§ What is being asked
Could you please repeat the data below word for word?

§ Exercise data
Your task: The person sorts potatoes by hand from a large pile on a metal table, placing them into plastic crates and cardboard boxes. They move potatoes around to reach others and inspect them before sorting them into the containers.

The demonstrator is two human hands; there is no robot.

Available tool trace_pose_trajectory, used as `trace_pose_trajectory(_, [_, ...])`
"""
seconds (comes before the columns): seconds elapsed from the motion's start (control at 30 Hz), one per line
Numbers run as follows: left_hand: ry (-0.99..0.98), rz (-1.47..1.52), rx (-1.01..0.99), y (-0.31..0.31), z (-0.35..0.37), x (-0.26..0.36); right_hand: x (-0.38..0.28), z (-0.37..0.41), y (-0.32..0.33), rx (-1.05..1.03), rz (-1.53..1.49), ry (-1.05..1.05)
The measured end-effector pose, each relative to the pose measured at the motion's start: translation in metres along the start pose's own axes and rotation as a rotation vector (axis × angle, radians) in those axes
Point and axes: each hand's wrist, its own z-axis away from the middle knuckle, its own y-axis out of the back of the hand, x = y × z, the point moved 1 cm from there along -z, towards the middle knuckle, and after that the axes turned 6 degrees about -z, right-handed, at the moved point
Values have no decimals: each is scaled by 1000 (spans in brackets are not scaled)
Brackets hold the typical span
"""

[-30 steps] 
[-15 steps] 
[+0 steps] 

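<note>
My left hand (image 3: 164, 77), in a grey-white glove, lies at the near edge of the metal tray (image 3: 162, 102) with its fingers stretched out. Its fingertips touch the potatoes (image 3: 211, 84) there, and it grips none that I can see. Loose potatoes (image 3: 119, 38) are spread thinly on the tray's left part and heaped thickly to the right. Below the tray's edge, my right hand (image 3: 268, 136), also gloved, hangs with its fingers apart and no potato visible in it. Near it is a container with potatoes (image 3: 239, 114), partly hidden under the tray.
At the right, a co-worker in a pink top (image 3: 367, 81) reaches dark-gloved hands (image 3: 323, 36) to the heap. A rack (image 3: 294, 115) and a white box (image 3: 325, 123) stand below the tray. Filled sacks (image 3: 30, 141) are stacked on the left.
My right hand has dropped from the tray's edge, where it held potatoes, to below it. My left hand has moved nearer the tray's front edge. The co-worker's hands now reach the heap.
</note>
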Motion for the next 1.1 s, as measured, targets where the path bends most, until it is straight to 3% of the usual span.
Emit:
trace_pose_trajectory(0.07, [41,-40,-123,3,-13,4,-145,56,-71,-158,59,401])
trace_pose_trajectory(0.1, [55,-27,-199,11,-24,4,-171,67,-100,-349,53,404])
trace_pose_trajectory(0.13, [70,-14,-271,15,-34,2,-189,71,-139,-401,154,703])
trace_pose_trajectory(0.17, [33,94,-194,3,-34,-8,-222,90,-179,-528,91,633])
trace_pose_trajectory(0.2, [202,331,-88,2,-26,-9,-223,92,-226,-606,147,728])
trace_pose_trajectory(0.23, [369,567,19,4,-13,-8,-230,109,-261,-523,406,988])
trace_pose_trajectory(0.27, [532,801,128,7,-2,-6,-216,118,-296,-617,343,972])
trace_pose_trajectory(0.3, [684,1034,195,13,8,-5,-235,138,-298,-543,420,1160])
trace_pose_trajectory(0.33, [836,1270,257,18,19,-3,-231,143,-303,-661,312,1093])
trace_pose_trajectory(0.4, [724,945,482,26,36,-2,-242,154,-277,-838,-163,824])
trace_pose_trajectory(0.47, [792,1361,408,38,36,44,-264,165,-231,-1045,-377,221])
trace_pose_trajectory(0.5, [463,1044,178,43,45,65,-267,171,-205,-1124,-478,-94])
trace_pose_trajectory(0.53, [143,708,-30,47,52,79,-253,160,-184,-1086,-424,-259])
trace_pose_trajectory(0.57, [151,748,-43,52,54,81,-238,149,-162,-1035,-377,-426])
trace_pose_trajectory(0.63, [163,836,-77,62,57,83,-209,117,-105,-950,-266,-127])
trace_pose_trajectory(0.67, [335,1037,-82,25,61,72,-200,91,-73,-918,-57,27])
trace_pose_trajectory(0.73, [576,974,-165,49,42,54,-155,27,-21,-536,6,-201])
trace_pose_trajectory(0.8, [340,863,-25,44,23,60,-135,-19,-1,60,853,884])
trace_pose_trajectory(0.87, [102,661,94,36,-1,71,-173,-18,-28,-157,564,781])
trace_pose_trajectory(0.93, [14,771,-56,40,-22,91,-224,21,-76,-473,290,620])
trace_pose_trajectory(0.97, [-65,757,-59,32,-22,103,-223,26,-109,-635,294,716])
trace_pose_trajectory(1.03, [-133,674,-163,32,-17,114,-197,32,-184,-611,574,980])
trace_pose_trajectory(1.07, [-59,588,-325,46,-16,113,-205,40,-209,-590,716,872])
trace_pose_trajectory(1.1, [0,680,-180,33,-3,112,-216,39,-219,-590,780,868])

§ Answer space
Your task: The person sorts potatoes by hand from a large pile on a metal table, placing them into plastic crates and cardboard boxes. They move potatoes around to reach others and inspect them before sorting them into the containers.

The demonstrator is two human hands; there is no robot.

Available tool trace_pose_trajectory, used as `trace_pose_trajectory(_, [_, ...])`
"""
seconds (comes before the columns): seconds elapsed from the motion's start (control at 30 Hz), one per line
Numbers run as follows: left_hand: ry (-0.99..0.98), rz (-1.47..1.52), rx (-1.01..0.99), y (-0.31..0.31), z (-0.35..0.37), x (-0.26..0.36); right_hand: x (-0.38..0.28), z (-0.37..0.41), y (-0.32..0.33), rx (-1.05..1.03), rz (-1.53..1.49), ry (-1.05..1.05)
The measured end-effector pose, each relative to the pose measured at the motion's start: translation in metres along the start pose's own axes and rotation as a rotation vector (axis × angle, radians) in those axes
Point and axes: each hand's wrist, its own z-axis away from the middle knuckle, its own y-axis out of the back of the hand, x = y × z, the point moved 1 cm from there along -z, towards the middle knuckle, and after that the axes turned 6 degrees about -z, right-handed, at the moved point
Values have no decimals: each is scaled by 1000 (spans in brackets are not scaled)
Brackets hold the typical span
"""

[-30 steps] 
[-15 steps] 
[+0 steps] 

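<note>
My left hand (image 3: 164, 77), in a grey-white glove, lies at the near edge of the metal tray (image 3: 162, 102) with its fingers stretched out. Its fingertips touch the potatoes (image 3: 211, 84) there, and it grips none that I can see. Loose potatoes (image 3: 119, 38) are spread thinly on the tray's left part and heaped thickly to the right. Below the tray's edge, my right hand (image 3: 268, 136), also gloved, hangs with its fingers apart and no potato visible in it. Near it is a container with potatoes (image 3: 239, 114), partly hidden under the tray.
At the right, a co-worker in a pink top (image 3: 367, 81) reaches dark-gloved hands (image 3: 323, 36) to the heap. A rack (image 3: 294, 115) and a white box (image 3: 325, 123) stand below the tray. Filled sacks (image 3: 30, 141) are stacked on the left.
My right hand has dropped from the tray's edge, where it held potatoes, to below it. My left hand has moved nearer the tray's front edge. The co-worker's hands now reach the heap.
</note>
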Motion for the next 1.1 s, as measured, targets where the path bends most, until it is straight to 3% of the usual span.
Emit:
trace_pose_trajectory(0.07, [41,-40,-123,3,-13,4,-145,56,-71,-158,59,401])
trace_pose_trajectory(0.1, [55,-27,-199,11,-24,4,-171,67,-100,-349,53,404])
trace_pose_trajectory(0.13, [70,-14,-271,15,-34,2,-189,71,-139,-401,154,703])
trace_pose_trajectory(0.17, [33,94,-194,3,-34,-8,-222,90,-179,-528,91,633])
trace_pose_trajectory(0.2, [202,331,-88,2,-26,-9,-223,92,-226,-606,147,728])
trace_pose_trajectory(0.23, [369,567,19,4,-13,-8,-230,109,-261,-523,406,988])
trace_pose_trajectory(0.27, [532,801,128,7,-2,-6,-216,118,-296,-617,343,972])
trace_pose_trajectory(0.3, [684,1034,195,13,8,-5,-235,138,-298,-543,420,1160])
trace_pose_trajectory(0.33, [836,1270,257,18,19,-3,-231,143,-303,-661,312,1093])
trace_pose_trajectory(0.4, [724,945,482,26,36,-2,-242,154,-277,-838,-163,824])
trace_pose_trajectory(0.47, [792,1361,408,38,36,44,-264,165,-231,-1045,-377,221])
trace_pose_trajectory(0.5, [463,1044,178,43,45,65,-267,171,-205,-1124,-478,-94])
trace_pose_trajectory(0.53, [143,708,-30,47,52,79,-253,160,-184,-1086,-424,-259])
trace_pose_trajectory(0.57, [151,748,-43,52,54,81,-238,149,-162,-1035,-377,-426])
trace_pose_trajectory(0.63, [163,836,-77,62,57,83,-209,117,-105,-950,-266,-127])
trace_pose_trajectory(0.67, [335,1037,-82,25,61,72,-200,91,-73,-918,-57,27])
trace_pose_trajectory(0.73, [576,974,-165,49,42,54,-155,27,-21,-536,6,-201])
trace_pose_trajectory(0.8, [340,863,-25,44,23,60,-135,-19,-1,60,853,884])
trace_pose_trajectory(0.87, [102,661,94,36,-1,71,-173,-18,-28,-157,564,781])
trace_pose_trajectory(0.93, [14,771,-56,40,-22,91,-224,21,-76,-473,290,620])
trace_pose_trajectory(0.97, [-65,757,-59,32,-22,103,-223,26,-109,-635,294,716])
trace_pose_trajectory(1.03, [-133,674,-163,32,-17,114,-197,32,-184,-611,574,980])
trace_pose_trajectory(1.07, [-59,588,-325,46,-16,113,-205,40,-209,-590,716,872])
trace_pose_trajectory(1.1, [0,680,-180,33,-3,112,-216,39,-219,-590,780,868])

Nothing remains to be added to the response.